Aim of the exercise>
Copy every line of the data in which the word "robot" occurs.

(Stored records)
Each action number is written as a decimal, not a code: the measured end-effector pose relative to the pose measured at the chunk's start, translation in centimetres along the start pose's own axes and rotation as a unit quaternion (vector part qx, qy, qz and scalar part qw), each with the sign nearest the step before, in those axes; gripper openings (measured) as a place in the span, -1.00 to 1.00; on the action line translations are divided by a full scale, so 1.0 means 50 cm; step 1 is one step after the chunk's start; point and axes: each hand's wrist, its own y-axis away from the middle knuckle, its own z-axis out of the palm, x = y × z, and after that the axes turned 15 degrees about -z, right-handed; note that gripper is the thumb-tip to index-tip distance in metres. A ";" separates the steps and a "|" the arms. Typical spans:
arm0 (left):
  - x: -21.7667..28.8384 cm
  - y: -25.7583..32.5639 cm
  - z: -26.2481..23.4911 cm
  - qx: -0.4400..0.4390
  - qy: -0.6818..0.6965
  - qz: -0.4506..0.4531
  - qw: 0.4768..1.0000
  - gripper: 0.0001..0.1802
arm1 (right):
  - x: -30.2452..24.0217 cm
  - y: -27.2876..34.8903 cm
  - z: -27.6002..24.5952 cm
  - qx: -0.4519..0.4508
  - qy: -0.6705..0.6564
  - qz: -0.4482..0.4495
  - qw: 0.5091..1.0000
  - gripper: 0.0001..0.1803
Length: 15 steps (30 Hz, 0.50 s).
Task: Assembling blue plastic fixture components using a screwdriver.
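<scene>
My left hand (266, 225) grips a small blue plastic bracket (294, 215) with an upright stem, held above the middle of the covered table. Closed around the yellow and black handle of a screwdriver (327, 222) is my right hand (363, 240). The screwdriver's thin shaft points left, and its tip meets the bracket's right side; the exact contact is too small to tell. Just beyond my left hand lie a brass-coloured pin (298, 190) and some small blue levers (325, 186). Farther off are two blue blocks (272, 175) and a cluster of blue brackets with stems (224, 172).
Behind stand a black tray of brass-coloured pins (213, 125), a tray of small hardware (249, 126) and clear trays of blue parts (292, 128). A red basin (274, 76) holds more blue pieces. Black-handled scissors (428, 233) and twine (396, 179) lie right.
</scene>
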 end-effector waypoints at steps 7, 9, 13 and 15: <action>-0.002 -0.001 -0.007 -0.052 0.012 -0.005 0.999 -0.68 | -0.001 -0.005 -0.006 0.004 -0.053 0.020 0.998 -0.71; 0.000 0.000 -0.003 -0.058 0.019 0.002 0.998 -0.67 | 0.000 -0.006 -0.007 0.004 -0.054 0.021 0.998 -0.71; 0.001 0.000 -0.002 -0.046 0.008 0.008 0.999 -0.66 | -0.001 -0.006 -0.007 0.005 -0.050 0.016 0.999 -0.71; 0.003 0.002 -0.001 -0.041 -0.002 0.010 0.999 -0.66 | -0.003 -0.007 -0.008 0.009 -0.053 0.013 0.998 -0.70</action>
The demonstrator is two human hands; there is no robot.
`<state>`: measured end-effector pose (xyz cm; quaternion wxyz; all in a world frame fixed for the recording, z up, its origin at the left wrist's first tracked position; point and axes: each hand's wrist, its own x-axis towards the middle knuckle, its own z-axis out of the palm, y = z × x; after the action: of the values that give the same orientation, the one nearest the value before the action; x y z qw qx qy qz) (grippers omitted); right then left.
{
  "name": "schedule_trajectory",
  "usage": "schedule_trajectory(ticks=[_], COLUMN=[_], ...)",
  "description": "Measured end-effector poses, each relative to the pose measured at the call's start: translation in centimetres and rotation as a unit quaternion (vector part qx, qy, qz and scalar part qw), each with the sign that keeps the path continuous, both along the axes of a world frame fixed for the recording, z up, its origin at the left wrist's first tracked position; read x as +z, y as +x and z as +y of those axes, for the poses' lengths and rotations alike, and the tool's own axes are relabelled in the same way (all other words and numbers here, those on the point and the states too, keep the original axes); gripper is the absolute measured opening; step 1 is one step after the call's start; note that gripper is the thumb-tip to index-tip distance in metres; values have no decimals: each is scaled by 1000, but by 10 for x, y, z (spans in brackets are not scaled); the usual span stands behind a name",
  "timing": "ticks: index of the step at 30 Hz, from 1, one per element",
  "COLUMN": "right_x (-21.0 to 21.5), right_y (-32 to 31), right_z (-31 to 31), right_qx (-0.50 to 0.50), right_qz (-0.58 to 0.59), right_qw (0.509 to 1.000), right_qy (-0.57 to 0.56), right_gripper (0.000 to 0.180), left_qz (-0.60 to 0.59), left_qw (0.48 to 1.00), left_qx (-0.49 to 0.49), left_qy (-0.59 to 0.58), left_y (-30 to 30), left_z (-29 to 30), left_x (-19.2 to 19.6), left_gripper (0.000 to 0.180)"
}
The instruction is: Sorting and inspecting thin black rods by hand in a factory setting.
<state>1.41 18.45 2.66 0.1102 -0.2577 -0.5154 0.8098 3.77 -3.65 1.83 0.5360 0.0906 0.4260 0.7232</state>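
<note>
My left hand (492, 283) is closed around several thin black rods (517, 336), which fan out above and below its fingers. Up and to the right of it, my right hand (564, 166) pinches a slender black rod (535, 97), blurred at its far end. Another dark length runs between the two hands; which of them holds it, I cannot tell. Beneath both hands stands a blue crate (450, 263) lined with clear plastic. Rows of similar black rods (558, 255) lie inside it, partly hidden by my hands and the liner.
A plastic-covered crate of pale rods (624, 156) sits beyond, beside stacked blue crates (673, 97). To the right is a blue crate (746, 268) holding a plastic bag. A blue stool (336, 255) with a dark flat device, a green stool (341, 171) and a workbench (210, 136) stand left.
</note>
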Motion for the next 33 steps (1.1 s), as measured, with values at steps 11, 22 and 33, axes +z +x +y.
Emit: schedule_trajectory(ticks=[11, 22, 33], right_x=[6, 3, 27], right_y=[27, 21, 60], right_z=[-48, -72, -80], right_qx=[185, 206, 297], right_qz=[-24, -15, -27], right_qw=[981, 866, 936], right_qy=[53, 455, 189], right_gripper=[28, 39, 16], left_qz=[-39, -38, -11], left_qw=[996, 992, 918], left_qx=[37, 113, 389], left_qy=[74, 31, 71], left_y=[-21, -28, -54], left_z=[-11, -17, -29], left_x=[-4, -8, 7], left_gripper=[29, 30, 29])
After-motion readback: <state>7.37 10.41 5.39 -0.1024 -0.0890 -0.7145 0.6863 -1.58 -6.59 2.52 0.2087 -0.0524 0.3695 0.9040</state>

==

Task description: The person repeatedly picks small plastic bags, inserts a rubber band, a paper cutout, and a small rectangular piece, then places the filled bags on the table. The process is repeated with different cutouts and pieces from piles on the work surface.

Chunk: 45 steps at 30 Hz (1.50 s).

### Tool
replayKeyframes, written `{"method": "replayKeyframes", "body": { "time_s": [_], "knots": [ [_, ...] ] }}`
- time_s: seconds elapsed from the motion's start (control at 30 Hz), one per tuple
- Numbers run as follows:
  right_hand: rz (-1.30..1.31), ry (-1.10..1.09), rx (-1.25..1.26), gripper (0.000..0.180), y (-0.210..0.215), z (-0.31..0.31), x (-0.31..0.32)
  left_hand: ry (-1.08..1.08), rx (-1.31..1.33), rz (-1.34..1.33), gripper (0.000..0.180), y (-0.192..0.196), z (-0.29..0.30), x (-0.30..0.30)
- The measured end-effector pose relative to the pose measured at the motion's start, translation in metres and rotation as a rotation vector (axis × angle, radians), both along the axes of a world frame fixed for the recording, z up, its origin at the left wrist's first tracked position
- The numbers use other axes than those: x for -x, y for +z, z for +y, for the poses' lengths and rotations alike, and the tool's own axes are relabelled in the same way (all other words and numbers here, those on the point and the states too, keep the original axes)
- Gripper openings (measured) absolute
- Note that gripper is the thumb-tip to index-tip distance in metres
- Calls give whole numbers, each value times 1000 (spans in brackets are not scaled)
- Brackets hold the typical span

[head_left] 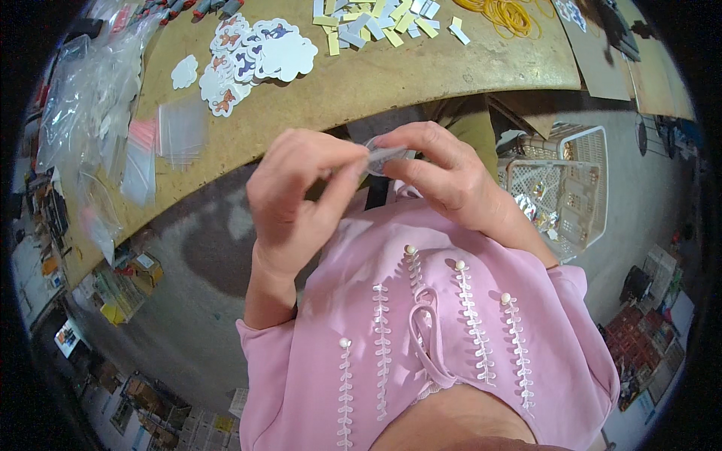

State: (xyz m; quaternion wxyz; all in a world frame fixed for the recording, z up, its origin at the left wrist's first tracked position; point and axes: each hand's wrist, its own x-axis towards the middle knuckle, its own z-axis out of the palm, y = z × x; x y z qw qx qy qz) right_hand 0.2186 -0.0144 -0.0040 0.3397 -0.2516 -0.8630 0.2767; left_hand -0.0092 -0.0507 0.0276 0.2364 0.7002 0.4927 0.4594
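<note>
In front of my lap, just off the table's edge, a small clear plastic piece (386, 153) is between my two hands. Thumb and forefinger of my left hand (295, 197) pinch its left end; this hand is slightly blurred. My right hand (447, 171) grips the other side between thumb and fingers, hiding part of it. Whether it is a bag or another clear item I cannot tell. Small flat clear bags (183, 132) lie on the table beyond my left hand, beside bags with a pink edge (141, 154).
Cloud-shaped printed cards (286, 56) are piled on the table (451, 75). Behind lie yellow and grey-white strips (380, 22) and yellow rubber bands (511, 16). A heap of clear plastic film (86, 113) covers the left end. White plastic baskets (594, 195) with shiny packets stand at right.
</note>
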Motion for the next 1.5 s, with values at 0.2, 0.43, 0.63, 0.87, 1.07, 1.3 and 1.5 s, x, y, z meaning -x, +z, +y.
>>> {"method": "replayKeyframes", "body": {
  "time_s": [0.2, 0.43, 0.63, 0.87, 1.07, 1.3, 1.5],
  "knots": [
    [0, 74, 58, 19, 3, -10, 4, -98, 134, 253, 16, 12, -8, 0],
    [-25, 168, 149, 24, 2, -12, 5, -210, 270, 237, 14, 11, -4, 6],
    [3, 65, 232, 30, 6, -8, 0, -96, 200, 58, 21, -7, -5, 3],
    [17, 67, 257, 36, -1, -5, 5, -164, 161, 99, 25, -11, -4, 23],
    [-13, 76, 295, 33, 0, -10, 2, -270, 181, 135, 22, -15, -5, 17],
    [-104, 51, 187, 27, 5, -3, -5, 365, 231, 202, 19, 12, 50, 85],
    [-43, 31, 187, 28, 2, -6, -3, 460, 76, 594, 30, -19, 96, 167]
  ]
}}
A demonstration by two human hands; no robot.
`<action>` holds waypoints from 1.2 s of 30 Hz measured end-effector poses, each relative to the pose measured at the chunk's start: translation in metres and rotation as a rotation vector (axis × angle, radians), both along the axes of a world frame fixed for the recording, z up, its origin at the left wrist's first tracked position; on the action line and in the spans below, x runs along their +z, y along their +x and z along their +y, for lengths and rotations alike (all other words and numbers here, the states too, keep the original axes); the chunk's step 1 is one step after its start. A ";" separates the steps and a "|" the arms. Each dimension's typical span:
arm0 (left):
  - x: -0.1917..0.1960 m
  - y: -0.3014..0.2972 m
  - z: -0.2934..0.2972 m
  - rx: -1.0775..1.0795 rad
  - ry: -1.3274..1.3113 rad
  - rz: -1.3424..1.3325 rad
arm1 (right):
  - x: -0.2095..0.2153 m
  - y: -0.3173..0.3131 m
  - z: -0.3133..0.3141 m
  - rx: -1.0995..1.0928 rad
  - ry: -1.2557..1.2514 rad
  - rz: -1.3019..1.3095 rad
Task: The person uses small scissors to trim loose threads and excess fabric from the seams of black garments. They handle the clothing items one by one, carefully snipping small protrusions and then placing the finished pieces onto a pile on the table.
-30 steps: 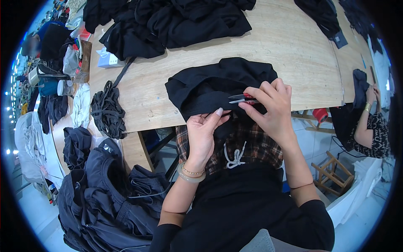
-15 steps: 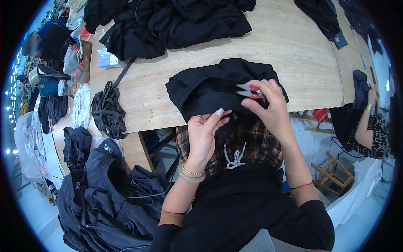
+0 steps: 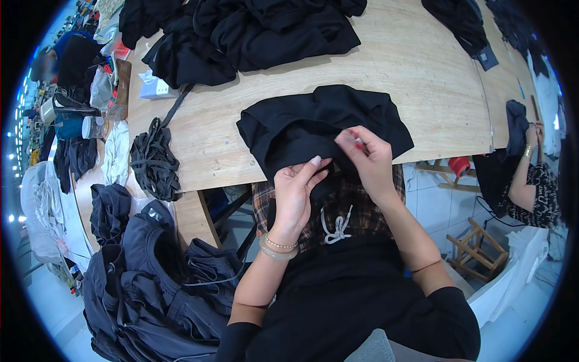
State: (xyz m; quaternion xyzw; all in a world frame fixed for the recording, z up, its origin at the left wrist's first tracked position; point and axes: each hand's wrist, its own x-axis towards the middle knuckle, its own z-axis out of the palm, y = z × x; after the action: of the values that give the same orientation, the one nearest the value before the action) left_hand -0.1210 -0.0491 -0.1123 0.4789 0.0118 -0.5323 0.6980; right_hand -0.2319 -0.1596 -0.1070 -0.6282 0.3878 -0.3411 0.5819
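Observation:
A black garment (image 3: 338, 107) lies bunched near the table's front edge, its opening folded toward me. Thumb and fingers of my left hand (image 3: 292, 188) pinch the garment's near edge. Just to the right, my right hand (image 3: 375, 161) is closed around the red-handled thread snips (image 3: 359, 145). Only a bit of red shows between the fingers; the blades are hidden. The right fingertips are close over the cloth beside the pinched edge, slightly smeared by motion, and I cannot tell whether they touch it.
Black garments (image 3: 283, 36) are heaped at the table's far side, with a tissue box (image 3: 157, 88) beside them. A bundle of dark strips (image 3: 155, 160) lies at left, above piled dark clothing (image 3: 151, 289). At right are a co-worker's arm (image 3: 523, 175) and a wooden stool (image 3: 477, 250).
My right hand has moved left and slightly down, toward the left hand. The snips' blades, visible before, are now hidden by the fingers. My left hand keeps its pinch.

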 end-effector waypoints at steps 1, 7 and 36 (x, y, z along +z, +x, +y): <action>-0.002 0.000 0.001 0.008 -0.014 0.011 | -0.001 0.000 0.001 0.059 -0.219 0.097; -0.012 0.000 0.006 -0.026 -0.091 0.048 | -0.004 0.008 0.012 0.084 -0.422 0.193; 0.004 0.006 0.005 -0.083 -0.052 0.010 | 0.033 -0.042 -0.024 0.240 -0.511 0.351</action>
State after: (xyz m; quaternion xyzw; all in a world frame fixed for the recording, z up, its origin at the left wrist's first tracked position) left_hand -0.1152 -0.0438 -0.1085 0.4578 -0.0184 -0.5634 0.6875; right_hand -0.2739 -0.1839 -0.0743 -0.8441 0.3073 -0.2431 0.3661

Solution>
The demonstrator is two human hands; there is no robot.
A demonstration by two human hands; no robot.

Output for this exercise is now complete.